■ Work required
Read the material below and count the lines holding the string "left". Give that count with nothing added.

■ Supplied information

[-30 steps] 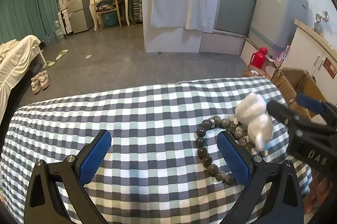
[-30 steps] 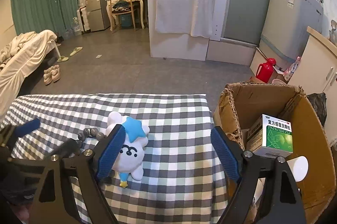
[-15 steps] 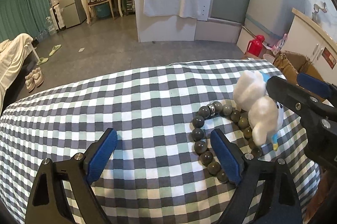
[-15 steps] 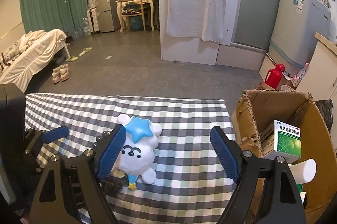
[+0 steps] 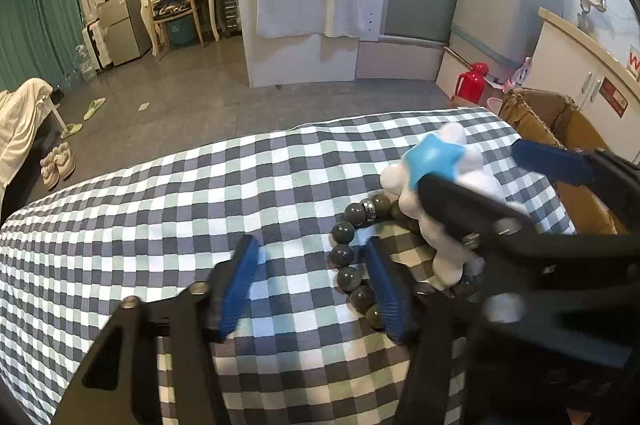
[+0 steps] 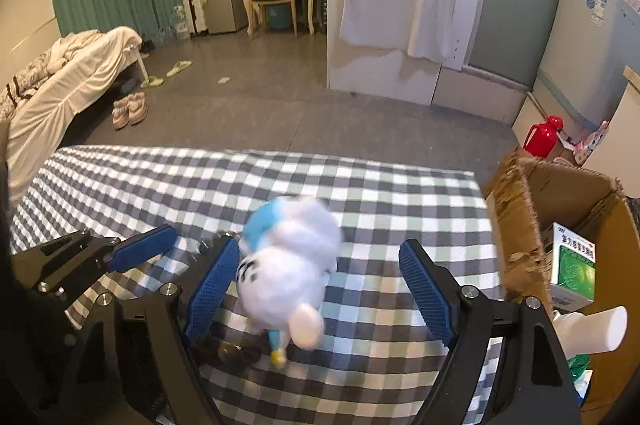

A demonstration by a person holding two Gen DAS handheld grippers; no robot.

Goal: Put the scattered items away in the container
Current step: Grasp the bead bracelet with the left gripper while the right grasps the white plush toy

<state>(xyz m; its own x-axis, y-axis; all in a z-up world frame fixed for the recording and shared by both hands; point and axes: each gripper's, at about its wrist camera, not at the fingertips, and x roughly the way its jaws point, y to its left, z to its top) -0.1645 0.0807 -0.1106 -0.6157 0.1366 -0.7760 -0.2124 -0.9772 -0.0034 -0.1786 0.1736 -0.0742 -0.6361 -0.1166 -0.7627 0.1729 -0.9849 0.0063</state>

■ Exercise result
2